Show up for racial justice for Palestinians – oppose the Anti-Boycott Bill


Show up for racial justice for Palestinians – oppose the Anti-Boycott Bill

Fortnightly Bulletin

Written by: IRR News Team


19th December 2023 – 9th January 2024

Over the last weeks, campaigners in the UK have targeted arms manufacturers, companies, banks and universities that are complicit in the violation of rights of Palestinians living under occupation. They have also protested against the Economic Activity of Public Bodies (Overseas Matters) Bill (otherwise known as the anti-boycott bill) that had its third Commons reading this week. If passed, this legislation, by preventing public bodies’ investment policies from singling out a particular state or showing ‘political or moral disapproval of foreign state conduct’ will clip the wings of this highly ethical civil society movement. And lest there is any doubt that the bill is aimed at granting Israel impunity for its violations of the human rights of Palestinians, the proof is in the text which names Israel, the Occupied Palestinian Territories and Occupied Golan Heights as territories that the law will explicitly protect from public sector boycotts.

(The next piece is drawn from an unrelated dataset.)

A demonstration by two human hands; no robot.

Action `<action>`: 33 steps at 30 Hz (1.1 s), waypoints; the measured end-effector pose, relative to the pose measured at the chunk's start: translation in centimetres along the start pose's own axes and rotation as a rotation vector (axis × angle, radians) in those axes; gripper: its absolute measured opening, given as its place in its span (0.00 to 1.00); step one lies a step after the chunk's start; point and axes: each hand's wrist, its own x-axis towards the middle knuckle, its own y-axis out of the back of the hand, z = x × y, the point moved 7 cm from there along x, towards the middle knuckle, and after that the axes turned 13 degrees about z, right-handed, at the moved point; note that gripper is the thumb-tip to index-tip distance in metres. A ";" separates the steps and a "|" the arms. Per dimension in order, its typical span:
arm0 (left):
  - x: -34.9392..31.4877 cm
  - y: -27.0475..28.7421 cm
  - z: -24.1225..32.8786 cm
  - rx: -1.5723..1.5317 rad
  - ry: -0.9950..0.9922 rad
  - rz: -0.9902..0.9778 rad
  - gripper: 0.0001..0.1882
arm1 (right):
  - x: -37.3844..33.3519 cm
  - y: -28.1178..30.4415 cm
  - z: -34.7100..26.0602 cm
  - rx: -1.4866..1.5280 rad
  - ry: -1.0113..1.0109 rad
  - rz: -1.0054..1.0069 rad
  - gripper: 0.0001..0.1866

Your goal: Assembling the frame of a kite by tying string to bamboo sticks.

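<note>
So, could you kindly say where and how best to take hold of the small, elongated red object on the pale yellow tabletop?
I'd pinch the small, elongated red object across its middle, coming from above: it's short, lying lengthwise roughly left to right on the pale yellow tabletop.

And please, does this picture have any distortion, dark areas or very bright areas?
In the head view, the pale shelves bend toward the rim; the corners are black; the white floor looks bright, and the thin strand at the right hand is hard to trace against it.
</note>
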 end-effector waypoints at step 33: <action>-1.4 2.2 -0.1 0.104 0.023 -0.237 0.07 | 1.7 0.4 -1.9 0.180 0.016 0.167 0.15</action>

The anti-boycott bill acts as the cornerstone for a range of anti-Palestinian measures aimed at suppressing criticism of the Israeli occupation of Palestine and now of the bombing of Gaza and attempts to clear the land of its people, leading to the forced displacement of over 2 million people – 90 percent of Gaza’s population – and over 23,000 deaths to date, with a further 7,000 buried under the rubble. Another potential keystone of anti-Palestinianism, as we document in our first Calendar of Racism and Resistance of 2024, is a proposal by the government’s so-called independent adviser on political violence and disruption, the former Labour MP John Woodcock. Now Lord Walney, he wants the organisers of pro-Palestinian protests, which he apparently regards as a public nuisance, to contribute to the costs of policing them (currently estimated at £20 million by the Met). He justifies this unprecedented interference with freedom of expression and assembly on the spurious grounds of the ‘repeated incitements and disorder’ that have taken place on ‘anti-Israel’ marches in recent weeks as well as an ‘explosion’ in ‘antisemitic incidents linked to the marches’.

Lord Walney and the secretary of state for levelling up, housing and communities, Michael Gove (sponsor of the anti-boycott bill) are putting the public on notice that its defence of Palestinian rights, even in the face of genocide, is not in the ‘British interest’ or in line with ‘British values’ – with ‘British values’ now firmly attached to support for British foreign policy in the Middle East.

Where does this leave British Palestinians, if drawing attention to their oppression, or naming their occupier, is now deemed against the ‘national interest’? We cannot stand back when the British-Palestinian community are placed in such an existential straitjacket, where they must either remain silent in the face of the destruction of Gaza and its people or speak out and be labelled a threat to British values with all that implies in terms of loss of political and civil rights. To oppose the bill is to show up for racial justice for Palestinians in both the Occupied Territories and in Britain.


The Institute of Race Relations is precluded from expressing a corporate view: any opinions expressed are therefore those of the authors.